- Data segment

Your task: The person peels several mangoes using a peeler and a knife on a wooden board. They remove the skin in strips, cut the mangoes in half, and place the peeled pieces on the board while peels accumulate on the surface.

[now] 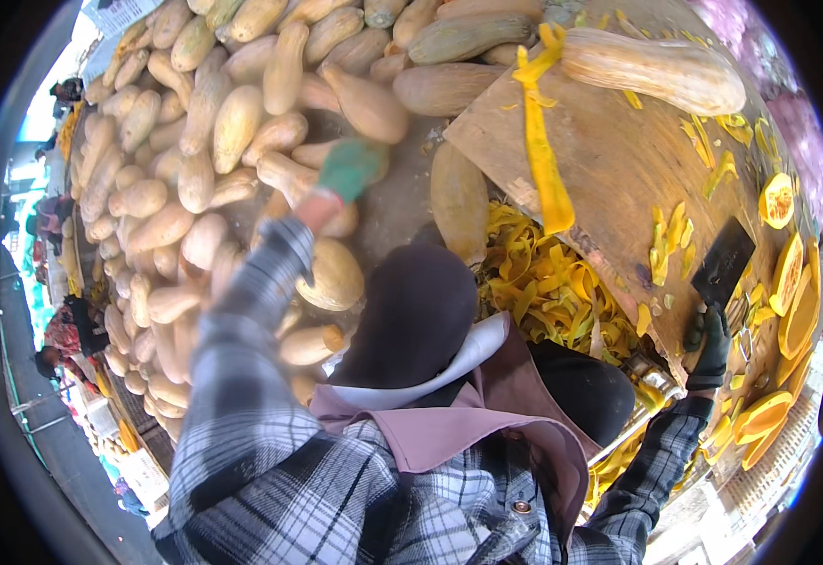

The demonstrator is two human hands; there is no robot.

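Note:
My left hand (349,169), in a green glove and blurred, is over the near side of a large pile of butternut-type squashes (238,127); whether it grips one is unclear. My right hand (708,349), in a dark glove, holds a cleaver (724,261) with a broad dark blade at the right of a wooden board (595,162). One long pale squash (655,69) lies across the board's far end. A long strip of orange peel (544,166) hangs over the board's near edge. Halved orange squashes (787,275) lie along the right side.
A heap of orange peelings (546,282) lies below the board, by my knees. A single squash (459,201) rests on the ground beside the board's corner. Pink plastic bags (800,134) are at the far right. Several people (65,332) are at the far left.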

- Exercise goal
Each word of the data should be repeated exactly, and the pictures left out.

- Answer box
Your task: The person peels several mangoes using a peeler and a knife on a wooden board. They remove the skin in strips, cut the mangoes in half, and place the peeled pieces on the board while peels accumulate on the surface.

[now] 

The demonstrator is two human hands; there is no robot.

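Note:
My left hand (349,169), in a green glove and blurred, is over the near side of a large pile of butternut-type squashes (238,127); whether it grips one is unclear. My right hand (708,349), in a dark glove, holds a cleaver (724,261) with a broad dark blade at the right of a wooden board (595,162). One long pale squash (655,69) lies across the board's far end. A long strip of orange peel (544,166) hangs over the board's near edge. Halved orange squashes (787,275) lie along the right side.
A heap of orange peelings (546,282) lies below the board, by my knees. A single squash (459,201) rests on the ground beside the board's corner. Pink plastic bags (800,134) are at the far right. Several people (65,332) are at the far left.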

Nothing else remains in this exercise.